■ **ACTIVITY**: Word for word, copy all of the entries.

Saved data entries:
□ □ □ □

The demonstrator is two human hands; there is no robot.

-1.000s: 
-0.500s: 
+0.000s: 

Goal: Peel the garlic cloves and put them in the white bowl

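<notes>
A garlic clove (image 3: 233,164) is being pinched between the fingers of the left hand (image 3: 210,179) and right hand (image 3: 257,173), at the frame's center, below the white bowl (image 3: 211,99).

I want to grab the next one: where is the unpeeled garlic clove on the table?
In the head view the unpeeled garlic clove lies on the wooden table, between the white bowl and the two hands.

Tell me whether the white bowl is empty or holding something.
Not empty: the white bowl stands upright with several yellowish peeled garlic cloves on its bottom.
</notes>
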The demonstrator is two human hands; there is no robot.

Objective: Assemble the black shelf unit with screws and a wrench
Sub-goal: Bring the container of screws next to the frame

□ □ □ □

■ **SOLUTION TO THIS PROBLEM**:
The demonstrator is two human hands; there is no robot.

-1.000s: 
-0.500s: 
+0.000s: 

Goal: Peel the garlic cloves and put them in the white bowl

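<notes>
A garlic clove (image 3: 233,164) is being pinched between the fingers of the left hand (image 3: 210,179) and right hand (image 3: 257,173), at the frame's center, below the white bowl (image 3: 211,99).

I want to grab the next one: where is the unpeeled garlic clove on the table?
In the head view the unpeeled garlic clove lies on the wooden table, between the white bowl and the two hands.

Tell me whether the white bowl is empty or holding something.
Not empty: the white bowl stands upright with several yellowish peeled garlic cloves on its bottom.
</notes>
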The demonstrator is two human hands; there is no robot.

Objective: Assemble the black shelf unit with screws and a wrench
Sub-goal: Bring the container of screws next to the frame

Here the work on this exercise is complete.